> **Task objective**
Only the lines of the data below from the one with "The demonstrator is" through the one with "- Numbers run" are wanted. Repeat them exactly.

> **Material for the task**
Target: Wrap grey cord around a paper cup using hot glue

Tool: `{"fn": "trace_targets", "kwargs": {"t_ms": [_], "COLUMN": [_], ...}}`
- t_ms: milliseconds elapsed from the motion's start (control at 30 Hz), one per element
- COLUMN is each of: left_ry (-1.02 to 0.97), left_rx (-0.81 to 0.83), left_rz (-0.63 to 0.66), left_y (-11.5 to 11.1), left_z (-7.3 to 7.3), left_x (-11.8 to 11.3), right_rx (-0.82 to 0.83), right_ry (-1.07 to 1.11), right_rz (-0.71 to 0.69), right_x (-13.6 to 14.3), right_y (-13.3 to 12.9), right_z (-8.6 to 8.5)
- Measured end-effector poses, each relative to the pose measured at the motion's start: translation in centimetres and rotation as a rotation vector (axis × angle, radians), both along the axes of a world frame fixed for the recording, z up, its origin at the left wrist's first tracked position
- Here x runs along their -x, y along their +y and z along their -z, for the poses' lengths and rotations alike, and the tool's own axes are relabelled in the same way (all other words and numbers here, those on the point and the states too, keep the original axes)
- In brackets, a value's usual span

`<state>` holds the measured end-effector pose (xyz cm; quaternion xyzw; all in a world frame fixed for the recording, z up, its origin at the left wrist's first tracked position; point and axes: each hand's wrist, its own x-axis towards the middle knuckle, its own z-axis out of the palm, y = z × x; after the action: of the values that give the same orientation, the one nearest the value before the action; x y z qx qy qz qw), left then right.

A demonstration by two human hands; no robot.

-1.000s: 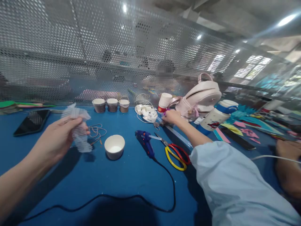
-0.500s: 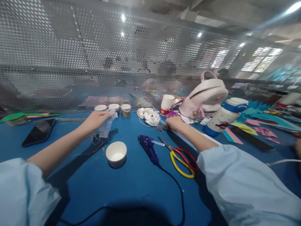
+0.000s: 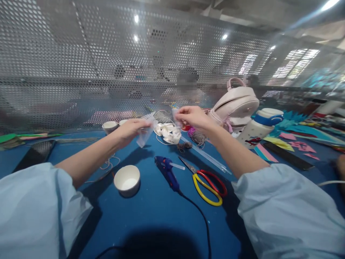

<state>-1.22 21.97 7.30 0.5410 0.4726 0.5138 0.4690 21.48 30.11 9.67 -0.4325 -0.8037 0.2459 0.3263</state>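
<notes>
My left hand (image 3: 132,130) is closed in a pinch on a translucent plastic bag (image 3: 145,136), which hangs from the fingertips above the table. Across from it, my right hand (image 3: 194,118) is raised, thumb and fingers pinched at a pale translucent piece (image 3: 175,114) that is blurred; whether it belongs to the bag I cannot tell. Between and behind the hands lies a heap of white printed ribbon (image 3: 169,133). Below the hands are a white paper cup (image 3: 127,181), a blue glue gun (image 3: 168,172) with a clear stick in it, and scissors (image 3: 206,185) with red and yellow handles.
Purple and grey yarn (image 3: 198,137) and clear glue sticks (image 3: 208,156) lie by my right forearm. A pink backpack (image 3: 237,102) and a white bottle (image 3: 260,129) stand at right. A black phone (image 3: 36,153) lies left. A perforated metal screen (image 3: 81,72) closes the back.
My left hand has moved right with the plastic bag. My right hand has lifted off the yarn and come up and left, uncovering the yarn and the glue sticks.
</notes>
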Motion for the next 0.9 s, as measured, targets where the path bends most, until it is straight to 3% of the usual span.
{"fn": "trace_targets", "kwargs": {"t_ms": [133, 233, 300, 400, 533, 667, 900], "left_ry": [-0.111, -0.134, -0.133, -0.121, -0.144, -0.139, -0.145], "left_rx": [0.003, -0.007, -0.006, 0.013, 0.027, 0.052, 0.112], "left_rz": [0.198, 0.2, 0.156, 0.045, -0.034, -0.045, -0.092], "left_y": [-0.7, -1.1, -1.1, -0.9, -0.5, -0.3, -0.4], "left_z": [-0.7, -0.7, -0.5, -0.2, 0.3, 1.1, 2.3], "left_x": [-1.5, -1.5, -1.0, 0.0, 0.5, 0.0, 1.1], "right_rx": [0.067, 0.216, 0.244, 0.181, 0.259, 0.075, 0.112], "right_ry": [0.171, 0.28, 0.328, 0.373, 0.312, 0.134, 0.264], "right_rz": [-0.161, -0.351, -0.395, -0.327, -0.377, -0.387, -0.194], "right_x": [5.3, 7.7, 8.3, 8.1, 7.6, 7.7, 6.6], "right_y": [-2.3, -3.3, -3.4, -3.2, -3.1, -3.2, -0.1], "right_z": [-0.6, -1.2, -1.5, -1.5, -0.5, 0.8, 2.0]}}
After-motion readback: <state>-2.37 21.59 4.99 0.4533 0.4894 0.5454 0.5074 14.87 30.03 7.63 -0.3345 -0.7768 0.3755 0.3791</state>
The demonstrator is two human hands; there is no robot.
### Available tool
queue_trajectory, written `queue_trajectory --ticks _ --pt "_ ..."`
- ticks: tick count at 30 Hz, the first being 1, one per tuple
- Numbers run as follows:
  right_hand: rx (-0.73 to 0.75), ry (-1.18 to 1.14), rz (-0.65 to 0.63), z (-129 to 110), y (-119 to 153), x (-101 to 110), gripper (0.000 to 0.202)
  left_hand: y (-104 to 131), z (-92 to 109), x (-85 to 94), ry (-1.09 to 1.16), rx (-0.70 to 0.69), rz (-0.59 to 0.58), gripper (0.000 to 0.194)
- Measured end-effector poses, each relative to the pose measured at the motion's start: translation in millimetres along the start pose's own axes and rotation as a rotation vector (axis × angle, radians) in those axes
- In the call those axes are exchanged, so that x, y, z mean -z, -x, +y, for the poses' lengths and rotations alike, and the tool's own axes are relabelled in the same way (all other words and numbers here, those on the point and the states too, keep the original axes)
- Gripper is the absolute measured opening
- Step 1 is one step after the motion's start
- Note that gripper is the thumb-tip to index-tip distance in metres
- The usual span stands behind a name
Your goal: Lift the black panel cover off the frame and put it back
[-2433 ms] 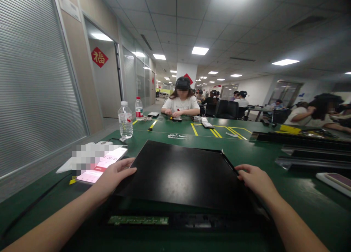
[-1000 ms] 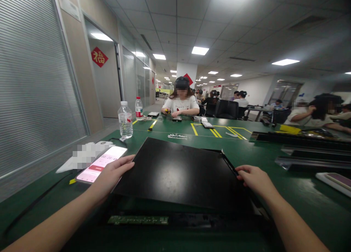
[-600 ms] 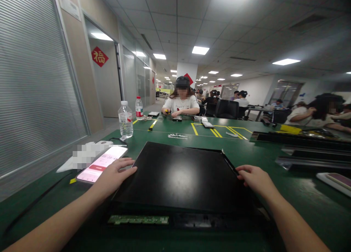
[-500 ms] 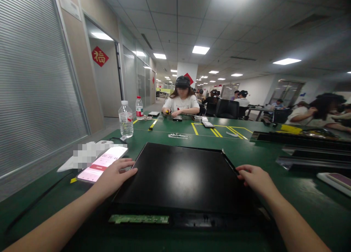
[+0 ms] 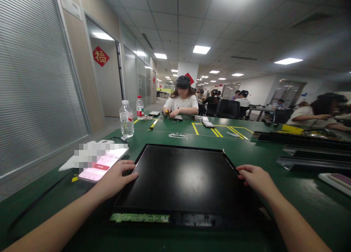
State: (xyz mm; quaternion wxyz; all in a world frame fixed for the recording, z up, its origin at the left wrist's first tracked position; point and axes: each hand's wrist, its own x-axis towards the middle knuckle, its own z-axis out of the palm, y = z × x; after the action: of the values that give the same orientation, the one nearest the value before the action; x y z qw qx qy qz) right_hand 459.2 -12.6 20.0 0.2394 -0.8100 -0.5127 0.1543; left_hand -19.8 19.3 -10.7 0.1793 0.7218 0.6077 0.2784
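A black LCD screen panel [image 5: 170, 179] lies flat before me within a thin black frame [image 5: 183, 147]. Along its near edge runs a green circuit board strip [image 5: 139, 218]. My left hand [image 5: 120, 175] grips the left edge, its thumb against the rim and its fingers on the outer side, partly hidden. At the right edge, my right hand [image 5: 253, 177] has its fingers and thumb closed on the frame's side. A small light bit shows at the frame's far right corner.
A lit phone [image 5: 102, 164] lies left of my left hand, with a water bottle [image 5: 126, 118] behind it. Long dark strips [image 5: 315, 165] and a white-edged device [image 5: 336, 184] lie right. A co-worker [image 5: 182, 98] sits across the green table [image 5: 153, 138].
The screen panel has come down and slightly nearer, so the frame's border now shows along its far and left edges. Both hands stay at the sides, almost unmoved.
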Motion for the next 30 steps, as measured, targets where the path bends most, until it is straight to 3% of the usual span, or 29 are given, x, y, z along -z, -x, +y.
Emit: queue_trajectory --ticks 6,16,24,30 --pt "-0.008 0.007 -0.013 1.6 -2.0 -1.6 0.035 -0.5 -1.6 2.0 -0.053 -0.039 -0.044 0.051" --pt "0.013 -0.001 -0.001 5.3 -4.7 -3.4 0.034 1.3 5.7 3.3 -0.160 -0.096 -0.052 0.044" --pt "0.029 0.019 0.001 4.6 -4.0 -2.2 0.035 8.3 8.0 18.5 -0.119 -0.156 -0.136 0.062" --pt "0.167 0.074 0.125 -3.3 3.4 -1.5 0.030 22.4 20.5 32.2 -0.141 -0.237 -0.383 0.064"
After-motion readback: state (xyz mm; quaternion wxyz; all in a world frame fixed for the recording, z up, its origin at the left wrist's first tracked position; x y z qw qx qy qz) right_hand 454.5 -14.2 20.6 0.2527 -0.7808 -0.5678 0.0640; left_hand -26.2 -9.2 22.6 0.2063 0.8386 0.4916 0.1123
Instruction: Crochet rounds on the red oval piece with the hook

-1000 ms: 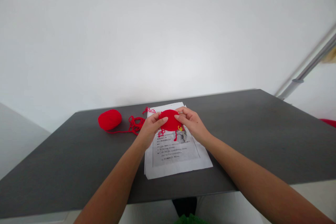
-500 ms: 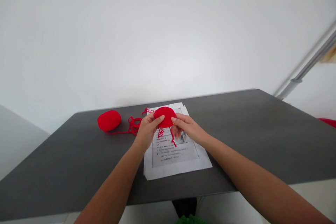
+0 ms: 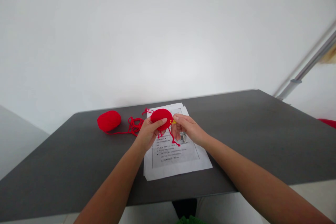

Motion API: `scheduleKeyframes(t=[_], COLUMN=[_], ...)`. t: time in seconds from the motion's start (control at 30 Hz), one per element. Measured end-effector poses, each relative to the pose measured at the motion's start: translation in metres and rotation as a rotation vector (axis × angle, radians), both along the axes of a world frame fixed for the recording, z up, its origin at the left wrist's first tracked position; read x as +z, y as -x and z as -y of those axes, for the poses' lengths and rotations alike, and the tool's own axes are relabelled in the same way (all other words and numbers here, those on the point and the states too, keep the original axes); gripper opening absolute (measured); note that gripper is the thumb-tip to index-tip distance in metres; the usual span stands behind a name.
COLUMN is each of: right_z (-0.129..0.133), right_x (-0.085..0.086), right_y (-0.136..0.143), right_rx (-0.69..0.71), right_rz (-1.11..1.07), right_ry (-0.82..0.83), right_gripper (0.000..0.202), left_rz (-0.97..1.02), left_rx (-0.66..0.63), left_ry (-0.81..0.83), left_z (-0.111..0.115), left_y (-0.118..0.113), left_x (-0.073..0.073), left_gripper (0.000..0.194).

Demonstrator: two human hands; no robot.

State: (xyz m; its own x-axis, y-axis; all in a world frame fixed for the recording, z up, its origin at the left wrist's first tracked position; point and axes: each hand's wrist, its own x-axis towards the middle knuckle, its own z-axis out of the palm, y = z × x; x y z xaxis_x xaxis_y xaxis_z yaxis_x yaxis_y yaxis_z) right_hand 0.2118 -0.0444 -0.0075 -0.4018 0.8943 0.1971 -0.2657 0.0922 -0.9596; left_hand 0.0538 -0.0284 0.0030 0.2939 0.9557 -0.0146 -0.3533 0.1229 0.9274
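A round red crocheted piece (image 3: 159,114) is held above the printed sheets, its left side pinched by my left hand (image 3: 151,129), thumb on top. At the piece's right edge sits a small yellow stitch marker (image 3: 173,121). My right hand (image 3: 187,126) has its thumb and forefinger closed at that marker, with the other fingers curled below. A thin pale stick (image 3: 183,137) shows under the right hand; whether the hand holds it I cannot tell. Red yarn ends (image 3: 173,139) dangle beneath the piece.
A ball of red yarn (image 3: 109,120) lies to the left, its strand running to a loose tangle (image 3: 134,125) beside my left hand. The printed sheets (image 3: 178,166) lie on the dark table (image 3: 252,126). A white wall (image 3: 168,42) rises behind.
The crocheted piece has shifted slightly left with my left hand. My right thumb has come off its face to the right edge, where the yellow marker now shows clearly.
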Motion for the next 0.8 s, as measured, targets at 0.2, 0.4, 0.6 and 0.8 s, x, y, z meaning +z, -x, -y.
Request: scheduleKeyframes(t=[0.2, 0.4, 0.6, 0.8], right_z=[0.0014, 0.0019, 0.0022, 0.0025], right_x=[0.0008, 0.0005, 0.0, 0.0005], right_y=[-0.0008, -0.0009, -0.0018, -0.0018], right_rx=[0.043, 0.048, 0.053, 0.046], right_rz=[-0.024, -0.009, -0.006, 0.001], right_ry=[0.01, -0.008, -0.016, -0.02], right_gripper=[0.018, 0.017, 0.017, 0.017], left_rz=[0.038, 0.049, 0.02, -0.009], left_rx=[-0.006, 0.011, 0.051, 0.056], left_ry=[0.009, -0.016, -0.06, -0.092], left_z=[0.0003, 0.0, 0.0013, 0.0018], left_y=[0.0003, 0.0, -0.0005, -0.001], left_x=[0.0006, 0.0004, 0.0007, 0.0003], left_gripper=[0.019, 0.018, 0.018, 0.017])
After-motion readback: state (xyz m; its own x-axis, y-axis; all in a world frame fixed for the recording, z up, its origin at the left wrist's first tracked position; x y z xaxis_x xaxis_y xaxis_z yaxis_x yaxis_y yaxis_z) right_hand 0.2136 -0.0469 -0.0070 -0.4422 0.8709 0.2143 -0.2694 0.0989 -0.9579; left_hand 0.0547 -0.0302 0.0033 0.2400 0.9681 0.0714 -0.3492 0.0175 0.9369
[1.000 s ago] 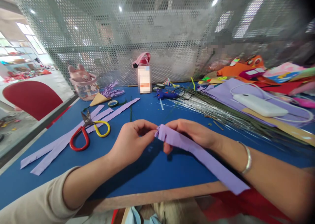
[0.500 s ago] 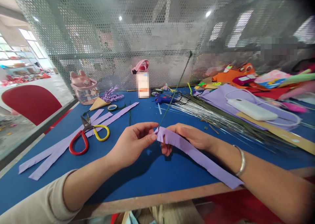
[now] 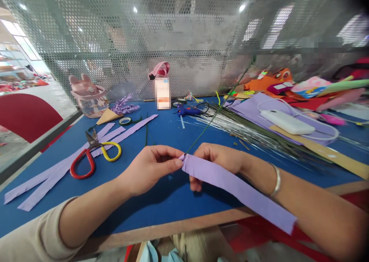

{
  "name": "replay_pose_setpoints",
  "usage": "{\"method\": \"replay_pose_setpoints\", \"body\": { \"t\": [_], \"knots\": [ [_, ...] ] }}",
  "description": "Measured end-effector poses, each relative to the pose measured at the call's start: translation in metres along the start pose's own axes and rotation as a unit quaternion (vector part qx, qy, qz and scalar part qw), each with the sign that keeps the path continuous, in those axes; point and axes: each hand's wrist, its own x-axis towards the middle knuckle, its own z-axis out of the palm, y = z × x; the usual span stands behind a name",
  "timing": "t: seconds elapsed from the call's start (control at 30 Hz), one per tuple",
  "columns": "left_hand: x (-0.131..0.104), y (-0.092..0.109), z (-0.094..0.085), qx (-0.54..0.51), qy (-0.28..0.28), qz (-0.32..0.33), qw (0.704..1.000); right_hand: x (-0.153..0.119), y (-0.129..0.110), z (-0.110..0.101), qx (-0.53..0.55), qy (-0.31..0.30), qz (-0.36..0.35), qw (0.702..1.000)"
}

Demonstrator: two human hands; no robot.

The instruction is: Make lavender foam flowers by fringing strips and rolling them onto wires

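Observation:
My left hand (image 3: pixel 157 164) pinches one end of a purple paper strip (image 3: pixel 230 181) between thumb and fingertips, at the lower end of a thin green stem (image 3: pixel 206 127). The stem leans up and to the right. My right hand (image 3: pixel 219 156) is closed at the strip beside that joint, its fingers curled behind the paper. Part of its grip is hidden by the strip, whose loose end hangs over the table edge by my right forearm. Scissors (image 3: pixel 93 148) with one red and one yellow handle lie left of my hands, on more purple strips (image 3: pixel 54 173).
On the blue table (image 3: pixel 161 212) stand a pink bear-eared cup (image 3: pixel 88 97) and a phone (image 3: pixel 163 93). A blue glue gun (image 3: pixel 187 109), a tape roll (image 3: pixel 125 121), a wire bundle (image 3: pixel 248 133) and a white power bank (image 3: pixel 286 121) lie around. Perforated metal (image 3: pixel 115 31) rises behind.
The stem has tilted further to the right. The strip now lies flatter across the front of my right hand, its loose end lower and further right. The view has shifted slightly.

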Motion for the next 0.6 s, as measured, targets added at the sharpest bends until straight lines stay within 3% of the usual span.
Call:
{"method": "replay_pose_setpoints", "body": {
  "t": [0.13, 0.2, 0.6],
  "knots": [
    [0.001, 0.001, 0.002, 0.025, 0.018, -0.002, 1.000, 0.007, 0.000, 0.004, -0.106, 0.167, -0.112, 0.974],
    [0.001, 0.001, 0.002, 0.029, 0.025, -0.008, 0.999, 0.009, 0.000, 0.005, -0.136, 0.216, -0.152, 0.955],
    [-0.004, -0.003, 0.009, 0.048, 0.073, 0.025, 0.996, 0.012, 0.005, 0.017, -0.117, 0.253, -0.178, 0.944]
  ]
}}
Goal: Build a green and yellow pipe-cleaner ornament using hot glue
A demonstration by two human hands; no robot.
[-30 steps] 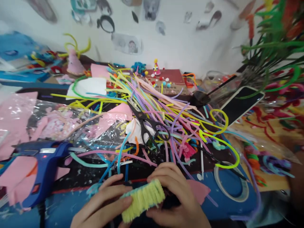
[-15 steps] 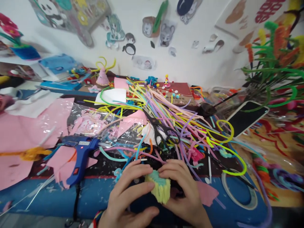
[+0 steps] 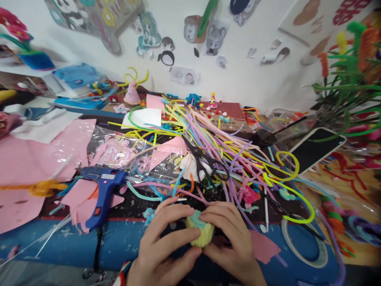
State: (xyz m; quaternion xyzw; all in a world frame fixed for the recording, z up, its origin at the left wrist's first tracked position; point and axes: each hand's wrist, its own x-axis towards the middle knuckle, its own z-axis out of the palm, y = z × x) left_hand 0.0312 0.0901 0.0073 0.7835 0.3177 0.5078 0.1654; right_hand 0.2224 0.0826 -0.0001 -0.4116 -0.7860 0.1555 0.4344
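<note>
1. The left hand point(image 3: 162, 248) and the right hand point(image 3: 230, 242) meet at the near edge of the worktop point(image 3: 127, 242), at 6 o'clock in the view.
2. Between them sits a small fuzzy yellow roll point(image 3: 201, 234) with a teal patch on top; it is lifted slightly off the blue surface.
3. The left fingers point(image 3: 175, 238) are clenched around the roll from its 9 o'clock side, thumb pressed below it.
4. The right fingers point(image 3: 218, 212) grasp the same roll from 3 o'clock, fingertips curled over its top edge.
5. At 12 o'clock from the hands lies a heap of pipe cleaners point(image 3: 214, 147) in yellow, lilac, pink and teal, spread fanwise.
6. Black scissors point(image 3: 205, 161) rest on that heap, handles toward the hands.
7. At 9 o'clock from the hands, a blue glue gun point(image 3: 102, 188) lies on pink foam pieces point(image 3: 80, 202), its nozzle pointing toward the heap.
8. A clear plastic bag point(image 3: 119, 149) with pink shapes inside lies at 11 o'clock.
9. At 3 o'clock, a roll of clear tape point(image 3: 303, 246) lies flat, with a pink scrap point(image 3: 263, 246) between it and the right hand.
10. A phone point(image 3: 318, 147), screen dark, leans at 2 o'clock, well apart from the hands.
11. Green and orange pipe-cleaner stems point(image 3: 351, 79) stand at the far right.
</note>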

> **Answer space**
The demonstrator is two human hands; there is no robot.
### Available tool
queue_trajectory, written `queue_trajectory --ticks _ --pt "_ ..."`
- ticks: tick count at 30 Hz, the first being 1, one per tuple
- Numbers run as follows:

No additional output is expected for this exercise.